Yes, I’ll make it again
I used what I had (red lentils, jasmine rice, red onion) regardless it was easy to make, delicious and if I wasn’t forced to buy organic lentils due to the panic buying it would be a lot cheaper (still cheap). 11/10 recommend and will make this again.
Great recipe! I added tofu for some protein, along with paprika and garlic salt for a bit of spice and flavor. Very easy but tastes amazing, highly recommend 🙂
This was tasty! In reading previous reviews, ppl stated everything was crunchy or undercooked or there was insufficient water, this is probably due to not soaking the lentils overnight… I soaked my green lentils (cover with 2” of water above the lentils) then in the morning, drained them and left them till Dinner prep time. I also opted to add a few generous shakes of Both med. curry powder and a bit more than that of Cumin along with the salt. The onion prep is time consuming, but the end result is delicious. My 14yr old son liked it very much and my husband ate it all but didn’t state it was delicious ir anything -but he ate the heaping portion I served him. Also, I believe this is a fairly healthy side dish and will definitely make it again. 🙂
This is tasty!

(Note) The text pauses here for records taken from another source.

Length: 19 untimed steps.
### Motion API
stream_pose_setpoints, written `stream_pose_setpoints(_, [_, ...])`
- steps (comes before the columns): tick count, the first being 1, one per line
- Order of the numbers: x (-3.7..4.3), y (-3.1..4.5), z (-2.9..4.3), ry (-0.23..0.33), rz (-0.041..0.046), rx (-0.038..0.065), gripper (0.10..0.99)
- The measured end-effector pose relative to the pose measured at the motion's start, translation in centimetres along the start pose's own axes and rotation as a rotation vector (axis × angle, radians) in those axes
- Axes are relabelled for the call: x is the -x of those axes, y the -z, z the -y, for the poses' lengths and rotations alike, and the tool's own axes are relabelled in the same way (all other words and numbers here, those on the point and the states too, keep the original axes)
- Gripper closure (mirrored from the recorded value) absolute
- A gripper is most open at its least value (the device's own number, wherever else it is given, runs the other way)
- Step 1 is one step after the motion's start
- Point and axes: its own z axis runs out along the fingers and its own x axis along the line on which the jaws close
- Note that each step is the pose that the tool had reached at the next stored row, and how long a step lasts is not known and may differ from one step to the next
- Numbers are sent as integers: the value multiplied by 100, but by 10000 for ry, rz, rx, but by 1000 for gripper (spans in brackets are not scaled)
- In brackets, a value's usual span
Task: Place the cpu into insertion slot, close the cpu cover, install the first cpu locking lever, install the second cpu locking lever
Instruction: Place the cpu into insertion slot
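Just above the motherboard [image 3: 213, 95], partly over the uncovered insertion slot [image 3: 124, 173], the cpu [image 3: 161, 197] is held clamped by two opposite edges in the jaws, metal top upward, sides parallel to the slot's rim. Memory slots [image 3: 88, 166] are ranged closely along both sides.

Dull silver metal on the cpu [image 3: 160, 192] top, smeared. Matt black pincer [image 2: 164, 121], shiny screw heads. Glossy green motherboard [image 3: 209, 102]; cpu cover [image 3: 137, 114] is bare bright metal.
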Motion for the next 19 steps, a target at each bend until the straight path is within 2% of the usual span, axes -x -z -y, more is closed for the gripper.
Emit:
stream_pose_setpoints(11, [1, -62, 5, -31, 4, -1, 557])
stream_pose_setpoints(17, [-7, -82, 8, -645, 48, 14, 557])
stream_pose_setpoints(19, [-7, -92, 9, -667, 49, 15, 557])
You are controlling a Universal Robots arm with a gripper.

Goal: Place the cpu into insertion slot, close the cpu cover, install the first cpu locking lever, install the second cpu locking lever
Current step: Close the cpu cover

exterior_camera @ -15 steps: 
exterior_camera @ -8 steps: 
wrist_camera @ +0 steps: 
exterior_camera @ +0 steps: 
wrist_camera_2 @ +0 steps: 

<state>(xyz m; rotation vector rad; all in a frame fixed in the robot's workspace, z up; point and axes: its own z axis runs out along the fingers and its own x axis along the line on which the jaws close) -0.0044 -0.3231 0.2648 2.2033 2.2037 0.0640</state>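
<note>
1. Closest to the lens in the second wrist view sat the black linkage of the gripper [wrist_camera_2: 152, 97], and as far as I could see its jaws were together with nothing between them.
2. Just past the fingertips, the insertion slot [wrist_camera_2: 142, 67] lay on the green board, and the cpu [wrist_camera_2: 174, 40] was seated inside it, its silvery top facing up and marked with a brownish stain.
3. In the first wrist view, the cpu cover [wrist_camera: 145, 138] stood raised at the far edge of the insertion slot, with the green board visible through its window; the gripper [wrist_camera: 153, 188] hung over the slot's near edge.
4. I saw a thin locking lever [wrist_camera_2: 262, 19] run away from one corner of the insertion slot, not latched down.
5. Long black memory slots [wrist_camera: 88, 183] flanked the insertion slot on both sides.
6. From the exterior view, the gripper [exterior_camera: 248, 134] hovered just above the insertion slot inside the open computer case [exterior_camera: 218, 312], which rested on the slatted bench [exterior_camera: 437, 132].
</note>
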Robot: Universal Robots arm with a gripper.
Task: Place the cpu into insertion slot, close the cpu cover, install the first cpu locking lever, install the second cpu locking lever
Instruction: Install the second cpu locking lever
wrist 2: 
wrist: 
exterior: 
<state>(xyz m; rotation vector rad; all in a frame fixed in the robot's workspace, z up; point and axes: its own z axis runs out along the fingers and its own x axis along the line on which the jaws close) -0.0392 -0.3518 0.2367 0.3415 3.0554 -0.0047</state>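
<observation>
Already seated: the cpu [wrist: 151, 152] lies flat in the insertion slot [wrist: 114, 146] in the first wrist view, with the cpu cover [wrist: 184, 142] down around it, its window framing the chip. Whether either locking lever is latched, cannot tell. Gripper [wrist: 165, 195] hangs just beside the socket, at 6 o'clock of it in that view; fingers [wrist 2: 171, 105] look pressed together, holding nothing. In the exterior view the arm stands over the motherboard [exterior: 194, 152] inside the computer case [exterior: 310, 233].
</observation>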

I did change a few things: I put in an extra cup and a half of water when I added the rice, just because I don’t know how it’s physically possible to cook a cup of lentils AND a cup of rice together in only 2 cups of water. I also added cumin and a little garlic powder.
This is quite delicious and strangely addictive. Those caramelized onions just rock, totally. I added some ground cumin and chili peppers. This went very well with thick, savoury yogurt. Thank you for the recipe.
My ex husband from Iraq taught me to make this but heavy on the curry and using jasmine rice, still a staple for me, love it! Thank you for sharing!
Delicious and simple. I thought I’d eat one small side helping. Ended up filling up and eating two big bowls. Husband loved it, and I’m looking forward to the leftovers tomorrow.
Shortly after the rice went in, the water had been all absorbed so I added more to equal twice the amount of rice and lentils. This worked out well and everything cooked fine then. A bit bland though. I carmelized some sliced fennel bulb instead of the onion and it went very nicely with this dish.
The result is dry, crunchy and inedible. More water or pre-soaking is required. I added more water and found that when the rice was done the lentils were hard.
not enough water; the beans absorb most of it. The rice was crunchy and took for ever to soften. I added more water to try to soften the rice.
Simple and really good.
This is a quick, easy recipe, and it tastes great! I’m just wondering what this is traditionally served with? Is this typically a side dish or the main dish of a meal? I only know a few Assyrian recipes but I’d love to know more! Thanks for sharing!
Very mild flavor but tasty.
This is So yummy! Thank you!
Very nice recipe, combining everything I like in one: lentils are always a nice change from other beans and legumes; as a Barbadian-American, rice is a staple in our menu — Basmati’s popcorn-like flavor is just an added boost; and caramelized onions (the miracle vegetable!) are fabulous! We’ll be making this one again. (Didn’t have Basmati rice the first two times I made this; used jasmine the first time and good old Uncle Ben’s converted long-grain the second time. Both worked exceptionally well!)
I guess I must have done something wrong. My basmati NEVER turned white and it was crunchy..not good at all. I had to put Pink Himalayan Salt and Garlic to have any taste.